Assigned task
Repeat verbatim, and only, the lines of the data below, beginning at the line that contains "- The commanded" and stopping after the line that contains "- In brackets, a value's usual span".

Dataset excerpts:
☆ ☆ ☆ ☆

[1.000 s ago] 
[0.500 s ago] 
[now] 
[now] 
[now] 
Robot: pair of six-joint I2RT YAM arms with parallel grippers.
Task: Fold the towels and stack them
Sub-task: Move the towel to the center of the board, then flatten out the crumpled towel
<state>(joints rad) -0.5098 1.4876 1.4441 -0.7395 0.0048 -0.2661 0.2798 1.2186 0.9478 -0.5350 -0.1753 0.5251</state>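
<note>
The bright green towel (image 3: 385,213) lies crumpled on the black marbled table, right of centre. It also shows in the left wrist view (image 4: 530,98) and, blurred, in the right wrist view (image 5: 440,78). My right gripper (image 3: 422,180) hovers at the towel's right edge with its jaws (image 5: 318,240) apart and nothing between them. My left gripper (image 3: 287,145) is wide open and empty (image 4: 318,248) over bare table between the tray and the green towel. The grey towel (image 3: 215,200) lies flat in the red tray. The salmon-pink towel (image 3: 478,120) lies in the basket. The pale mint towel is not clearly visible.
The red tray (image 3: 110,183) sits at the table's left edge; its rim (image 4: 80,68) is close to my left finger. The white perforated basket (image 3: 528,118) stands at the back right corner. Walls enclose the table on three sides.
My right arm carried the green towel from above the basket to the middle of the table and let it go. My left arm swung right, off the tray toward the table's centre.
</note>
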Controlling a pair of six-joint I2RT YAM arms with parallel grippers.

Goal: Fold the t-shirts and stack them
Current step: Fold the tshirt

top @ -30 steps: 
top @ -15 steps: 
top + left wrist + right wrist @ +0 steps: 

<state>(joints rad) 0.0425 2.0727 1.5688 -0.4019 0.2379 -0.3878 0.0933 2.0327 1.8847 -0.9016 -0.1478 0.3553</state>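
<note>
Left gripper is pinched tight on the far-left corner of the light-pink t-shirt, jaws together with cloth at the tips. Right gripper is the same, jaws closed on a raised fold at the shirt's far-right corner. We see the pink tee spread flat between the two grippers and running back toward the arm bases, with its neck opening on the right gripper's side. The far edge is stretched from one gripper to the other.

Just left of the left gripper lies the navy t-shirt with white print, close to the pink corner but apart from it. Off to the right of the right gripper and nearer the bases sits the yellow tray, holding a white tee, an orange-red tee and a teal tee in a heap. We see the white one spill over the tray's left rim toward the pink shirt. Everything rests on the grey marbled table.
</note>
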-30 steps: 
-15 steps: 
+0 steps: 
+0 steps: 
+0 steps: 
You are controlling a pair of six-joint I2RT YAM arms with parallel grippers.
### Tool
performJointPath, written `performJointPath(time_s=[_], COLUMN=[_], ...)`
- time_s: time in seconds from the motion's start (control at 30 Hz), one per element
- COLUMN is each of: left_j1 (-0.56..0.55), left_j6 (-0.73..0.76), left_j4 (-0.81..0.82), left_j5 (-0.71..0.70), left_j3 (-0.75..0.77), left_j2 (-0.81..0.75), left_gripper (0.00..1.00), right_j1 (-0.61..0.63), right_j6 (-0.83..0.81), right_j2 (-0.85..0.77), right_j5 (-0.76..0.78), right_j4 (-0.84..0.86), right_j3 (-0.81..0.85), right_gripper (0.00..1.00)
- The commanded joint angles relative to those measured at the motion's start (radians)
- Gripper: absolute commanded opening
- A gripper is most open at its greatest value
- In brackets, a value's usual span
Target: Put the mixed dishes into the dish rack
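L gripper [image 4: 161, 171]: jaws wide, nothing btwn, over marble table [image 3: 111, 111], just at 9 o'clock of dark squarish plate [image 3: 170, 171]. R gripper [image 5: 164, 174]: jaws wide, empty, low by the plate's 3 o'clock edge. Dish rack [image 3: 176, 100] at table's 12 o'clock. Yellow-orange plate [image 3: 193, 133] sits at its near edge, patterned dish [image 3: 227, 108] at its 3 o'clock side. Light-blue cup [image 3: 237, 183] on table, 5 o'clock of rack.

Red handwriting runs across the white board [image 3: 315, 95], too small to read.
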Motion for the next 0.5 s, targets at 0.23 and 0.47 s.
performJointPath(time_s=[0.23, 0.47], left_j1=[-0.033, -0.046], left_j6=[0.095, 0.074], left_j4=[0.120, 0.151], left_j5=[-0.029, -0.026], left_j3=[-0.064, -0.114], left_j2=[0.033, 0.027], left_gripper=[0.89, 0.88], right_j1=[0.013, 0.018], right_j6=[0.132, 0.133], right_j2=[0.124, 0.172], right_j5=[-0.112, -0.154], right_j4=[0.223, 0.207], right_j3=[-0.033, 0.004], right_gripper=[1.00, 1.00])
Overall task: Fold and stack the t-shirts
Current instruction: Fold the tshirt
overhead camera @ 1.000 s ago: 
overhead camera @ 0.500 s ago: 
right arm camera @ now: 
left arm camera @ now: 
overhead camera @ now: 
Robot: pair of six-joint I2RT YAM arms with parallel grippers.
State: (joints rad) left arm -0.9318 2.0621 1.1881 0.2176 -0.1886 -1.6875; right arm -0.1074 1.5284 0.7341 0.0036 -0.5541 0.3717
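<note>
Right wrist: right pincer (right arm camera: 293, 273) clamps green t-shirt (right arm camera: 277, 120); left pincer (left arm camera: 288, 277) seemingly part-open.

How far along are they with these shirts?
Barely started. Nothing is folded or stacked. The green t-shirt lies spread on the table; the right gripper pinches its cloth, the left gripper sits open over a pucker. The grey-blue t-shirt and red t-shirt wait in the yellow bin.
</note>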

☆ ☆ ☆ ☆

Reply to the exercise
- The commanded joint angles relative to those measured at the motion's start (radians)
- Gripper: absolute commanded opening
- A gripper is most open at its greatest value
- In brackets, a value's usual span

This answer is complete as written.